§ Directions for this task:
Keeping every word and mark, copy all of the data.

§ Data for analysis:
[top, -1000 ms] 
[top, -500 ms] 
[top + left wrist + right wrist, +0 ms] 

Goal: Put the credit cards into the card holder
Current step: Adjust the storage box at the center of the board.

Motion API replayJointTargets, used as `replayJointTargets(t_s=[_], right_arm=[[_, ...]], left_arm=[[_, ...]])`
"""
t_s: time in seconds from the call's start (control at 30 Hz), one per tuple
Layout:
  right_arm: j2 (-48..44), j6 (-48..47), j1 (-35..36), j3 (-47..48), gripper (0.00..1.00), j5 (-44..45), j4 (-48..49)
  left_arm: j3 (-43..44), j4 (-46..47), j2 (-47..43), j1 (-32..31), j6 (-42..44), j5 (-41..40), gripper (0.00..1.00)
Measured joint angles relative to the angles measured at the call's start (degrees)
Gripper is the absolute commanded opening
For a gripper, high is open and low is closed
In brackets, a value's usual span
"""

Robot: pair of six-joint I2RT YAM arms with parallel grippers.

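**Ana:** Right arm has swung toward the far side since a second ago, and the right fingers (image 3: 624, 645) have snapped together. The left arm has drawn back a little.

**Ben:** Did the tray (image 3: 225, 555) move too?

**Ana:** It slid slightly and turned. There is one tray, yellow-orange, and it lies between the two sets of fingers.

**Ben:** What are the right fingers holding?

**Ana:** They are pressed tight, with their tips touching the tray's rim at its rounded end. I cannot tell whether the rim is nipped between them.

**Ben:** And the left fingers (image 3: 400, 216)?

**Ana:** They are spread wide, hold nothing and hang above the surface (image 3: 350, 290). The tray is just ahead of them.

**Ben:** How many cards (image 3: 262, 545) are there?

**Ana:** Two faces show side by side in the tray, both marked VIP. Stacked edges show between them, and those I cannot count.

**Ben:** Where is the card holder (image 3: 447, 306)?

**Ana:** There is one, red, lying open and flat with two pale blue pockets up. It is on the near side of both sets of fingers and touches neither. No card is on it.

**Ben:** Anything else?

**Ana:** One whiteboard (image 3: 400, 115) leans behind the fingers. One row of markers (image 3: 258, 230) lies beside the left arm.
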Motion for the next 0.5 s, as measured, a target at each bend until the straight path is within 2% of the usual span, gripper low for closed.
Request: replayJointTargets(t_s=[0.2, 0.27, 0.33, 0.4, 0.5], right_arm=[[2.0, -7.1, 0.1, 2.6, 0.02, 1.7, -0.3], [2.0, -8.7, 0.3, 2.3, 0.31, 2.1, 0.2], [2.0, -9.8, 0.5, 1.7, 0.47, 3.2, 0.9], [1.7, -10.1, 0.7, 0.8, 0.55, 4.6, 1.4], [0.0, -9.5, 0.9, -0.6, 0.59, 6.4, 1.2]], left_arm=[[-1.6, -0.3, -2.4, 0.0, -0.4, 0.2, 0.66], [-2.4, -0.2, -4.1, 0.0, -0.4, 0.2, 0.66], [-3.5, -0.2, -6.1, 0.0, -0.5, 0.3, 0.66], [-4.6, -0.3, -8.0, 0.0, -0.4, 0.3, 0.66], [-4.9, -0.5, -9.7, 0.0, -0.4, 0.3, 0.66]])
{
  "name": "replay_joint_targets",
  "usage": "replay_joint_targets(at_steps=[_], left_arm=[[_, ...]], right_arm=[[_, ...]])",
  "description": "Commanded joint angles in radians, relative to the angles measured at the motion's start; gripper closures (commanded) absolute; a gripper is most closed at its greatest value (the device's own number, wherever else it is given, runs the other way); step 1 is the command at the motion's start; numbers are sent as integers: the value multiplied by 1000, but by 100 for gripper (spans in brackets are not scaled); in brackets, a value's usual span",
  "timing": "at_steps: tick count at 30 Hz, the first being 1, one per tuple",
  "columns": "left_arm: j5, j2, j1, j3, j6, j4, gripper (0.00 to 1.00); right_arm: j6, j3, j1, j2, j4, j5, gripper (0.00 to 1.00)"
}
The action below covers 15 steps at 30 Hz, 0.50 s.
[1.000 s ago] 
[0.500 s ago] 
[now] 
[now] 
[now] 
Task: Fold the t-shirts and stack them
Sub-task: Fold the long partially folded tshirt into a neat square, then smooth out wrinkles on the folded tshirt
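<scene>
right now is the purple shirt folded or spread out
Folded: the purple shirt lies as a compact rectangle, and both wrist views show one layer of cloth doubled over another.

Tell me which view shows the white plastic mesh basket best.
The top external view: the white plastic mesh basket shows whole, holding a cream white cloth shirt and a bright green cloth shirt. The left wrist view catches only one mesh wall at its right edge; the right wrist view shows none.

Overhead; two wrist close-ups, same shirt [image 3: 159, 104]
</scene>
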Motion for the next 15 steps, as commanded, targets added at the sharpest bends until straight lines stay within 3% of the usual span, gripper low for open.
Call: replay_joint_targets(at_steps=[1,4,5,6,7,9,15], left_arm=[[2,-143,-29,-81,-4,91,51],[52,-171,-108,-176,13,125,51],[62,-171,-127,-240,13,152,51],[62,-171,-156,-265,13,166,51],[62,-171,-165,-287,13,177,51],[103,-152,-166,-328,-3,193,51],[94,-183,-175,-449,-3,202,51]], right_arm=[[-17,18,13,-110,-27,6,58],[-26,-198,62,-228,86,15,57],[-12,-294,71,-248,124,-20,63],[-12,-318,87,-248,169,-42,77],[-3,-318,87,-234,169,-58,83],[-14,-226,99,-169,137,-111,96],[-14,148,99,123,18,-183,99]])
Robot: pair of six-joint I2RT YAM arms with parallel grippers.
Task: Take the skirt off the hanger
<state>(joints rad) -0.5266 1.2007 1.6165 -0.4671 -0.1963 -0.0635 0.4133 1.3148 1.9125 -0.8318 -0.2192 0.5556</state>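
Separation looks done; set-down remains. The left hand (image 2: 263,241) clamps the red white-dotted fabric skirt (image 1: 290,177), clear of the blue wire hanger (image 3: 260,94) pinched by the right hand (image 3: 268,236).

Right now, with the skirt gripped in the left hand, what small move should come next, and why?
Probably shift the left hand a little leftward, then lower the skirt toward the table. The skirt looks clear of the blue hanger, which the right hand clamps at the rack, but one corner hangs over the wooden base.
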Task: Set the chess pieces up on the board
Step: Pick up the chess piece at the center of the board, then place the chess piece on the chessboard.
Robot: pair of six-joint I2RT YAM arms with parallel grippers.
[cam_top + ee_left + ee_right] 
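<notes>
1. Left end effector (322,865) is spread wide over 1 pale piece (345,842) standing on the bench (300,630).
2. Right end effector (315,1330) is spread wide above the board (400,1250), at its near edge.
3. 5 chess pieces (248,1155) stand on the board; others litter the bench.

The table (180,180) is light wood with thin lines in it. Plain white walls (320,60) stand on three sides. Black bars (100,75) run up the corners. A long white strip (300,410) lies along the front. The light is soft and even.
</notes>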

§ Exercise answer:
[top, -1000 ms] 
[top, -500 ms] 
[top + left wrist + right wrist, +0 ms] 

Goal: Put the credit cards into the card holder
Current step: Adjust the storage box at the center of the board.

Motion API replayJointTargets, used as `replayJointTargets(t_s=[_], right_arm=[[_, ...]], left_arm=[[_, ...]])`
"""
t_s: time in seconds from the call's start (control at 30 Hz), one per tuple
Layout:
  right_arm: j2 (-48..44), j6 (-48..47), j1 (-35..36), j3 (-47..48), gripper (0.00..1.00), j5 (-44..45), j4 (-48..49)
  left_arm: j3 (-43..44), j4 (-46..47), j2 (-47..43), j1 (-32..31), j6 (-42..44), j5 (-41..40), gripper (0.00..1.00)
Measured joint angles relative to the angles measured at the call's start (degrees)
Gripper is the absolute commanded opening
For a gripper, high is open and low is closed
In brackets, a value's usual span
"""

Robot: pair of six-joint I2RT YAM arms with parallel grippers.

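**Ana:** Right arm has swung toward the far side since a second ago, and the right fingers (image 3: 624, 645) have snapped together. The left arm has drawn back a little.

**Ben:** Did the tray (image 3: 225, 555) move too?

**Ana:** It slid slightly and turned. There is one tray, yellow-orange, and it lies between the two sets of fingers.

**Ben:** What are the right fingers holding?

**Ana:** They are pressed tight, with their tips touching the tray's rim at its rounded end. I cannot tell whether the rim is nipped between them.

**Ben:** And the left fingers (image 3: 400, 216)?

**Ana:** They are spread wide, hold nothing and hang above the surface (image 3: 350, 290). The tray is just ahead of them.

**Ben:** How many cards (image 3: 262, 545) are there?

**Ana:** Two faces show side by side in the tray, both marked VIP. Stacked edges show between them, and those I cannot count.

**Ben:** Where is the card holder (image 3: 447, 306)?

**Ana:** There is one, red, lying open and flat with two pale blue pockets up. It is on the near side of both sets of fingers and touches neither. No card is on it.

**Ben:** Anything else?

**Ana:** One whiteboard (image 3: 400, 115) leans behind the fingers. One row of markers (image 3: 258, 230) lies beside the left arm.
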Motion for the next 0.5 s, as measured, a target at each bend until the straight path is within 2% of the usual span, gripper low for closed.
Request: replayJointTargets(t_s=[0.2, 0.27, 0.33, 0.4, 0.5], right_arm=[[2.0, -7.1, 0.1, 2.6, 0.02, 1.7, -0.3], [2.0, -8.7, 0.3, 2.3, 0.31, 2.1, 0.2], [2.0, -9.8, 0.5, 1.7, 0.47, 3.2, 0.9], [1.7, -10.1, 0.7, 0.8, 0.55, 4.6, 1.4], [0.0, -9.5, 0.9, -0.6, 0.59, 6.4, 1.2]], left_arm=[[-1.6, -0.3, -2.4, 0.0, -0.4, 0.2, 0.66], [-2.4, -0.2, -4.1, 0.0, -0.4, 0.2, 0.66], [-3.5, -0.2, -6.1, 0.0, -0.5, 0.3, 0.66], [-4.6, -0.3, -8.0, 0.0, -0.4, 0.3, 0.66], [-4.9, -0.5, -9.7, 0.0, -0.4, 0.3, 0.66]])
{
  "name": "replay_joint_targets",
  "usage": "replay_joint_targets(at_steps=[_], left_arm=[[_, ...]], right_arm=[[_, ...]])",
  "description": "Commanded joint angles in radians, relative to the angles measured at the motion's start; gripper closures (commanded) absolute; a gripper is most closed at its greatest value (the device's own number, wherever else it is given, runs the other way); step 1 is the command at the motion's start; numbers are sent as integers: the value multiplied by 1000, but by 100 for gripper (spans in brackets are not scaled); in brackets, a value's usual span",
  "timing": "at_steps: tick count at 30 Hz, the first being 1, one per tuple",
  "columns": "left_arm: j5, j2, j1, j3, j6, j4, gripper (0.00 to 1.00); right_arm: j6, j3, j1, j2, j4, j5, gripper (0.00 to 1.00)"
}
The action below covers 15 steps at 30 Hz, 0.50 s.
[1.000 s ago] 
[0.500 s ago] 
[now] 
[now] 
[now] 
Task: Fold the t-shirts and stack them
Sub-task: Fold the long partially folded tshirt into a neat square, then smooth out wrinkles on the folded tshirt
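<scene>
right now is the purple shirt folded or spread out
Folded: the purple shirt lies as a compact rectangle, and both wrist views show one layer of cloth doubled over another.

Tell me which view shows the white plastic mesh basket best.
The top external view: the white plastic mesh basket shows whole, holding a cream white cloth shirt and a bright green cloth shirt. The left wrist view catches only one mesh wall at its right edge; the right wrist view shows none.

Overhead; two wrist close-ups, same shirt [image 3: 159, 104]
</scene>
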Motion for the next 15 steps, as commanded, targets added at the sharpest bends until straight lines stay within 3% of the usual span, gripper low for open.
Call: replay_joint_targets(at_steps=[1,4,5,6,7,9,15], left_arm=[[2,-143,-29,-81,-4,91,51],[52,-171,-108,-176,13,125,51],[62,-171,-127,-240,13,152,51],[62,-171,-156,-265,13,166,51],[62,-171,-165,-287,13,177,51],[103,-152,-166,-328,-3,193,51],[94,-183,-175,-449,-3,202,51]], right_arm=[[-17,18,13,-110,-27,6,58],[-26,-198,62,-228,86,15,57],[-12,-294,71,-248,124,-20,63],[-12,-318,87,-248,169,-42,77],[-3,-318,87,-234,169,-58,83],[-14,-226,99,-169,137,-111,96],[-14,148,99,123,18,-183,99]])
Robot: pair of six-joint I2RT YAM arms with parallel grippers.
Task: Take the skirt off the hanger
<state>(joints rad) -0.5266 1.2007 1.6165 -0.4671 -0.1963 -0.0635 0.4133 1.3148 1.9125 -0.8318 -0.2192 0.5556</state>
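Separation looks done; set-down remains. The left hand (image 2: 263,241) clamps the red white-dotted fabric skirt (image 1: 290,177), clear of the blue wire hanger (image 3: 260,94) pinched by the right hand (image 3: 268,236).

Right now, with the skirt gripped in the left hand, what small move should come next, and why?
Probably shift the left hand a little leftward, then lower the skirt toward the table. The skirt looks clear of the blue hanger, which the right hand clamps at the rack, but one corner hangs over the wooden base.
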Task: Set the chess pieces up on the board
Step: Pick up the chess piece at the center of the board, then place the chess piece on the chessboard.
Robot: pair of six-joint I2RT YAM arms with parallel grippers.
[cam_top + ee_left + ee_right] 
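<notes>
1. Left end effector (322,865) is spread wide over 1 pale piece (345,842) standing on the bench (300,630).
2. Right end effector (315,1330) is spread wide above the board (400,1250), at its near edge.
3. 5 chess pieces (248,1155) stand on the board; others litter the bench.

The table (180,180) is light wood with thin lines in it. Plain white walls (320,60) stand on three sides. Black bars (100,75) run up the corners. A long white strip (300,410) lies along the front. The light is soft and even.
</notes>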

The exercise contains no remaining tasks.